All of the listing should be output exactly, apart from the pictures.

··········

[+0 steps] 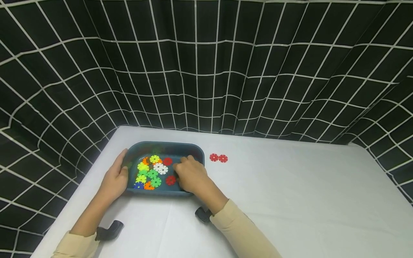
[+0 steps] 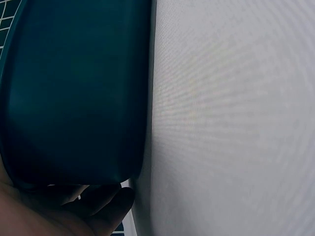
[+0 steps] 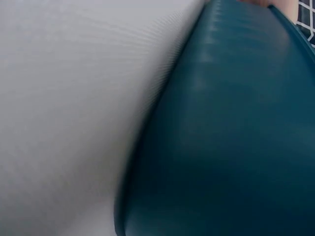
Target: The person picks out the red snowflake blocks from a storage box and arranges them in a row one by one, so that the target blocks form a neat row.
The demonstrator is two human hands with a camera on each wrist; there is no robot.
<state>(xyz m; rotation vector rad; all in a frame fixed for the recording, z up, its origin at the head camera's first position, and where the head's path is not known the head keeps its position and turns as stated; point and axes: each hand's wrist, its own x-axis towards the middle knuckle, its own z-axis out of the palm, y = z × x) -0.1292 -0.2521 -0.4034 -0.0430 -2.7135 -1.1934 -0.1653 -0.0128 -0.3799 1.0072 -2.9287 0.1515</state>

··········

## Answer area
[+0 steps] 
[+0 steps] 
[+0 steps] 
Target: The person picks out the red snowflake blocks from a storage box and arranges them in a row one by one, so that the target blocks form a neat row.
The demonstrator is two human hands with a camera on each wrist; there is no robot.
<state>(xyz m; rotation vector rad; all in a frame fixed for the recording, z up, its origin at the head camera's first position, and where the head's path is not known the head keeps its position and turns as stated; point and axes: each hand's wrist, its own x-axis towards the middle knuckle, its own z-axis out of the palm, y = z × x) -0.1292 -0.2521 -0.4034 -0.0430 -2.7135 -1.1934 -0.1653 -0.0128 -0.3799 1.0072 -2.9287 0.1515</state>

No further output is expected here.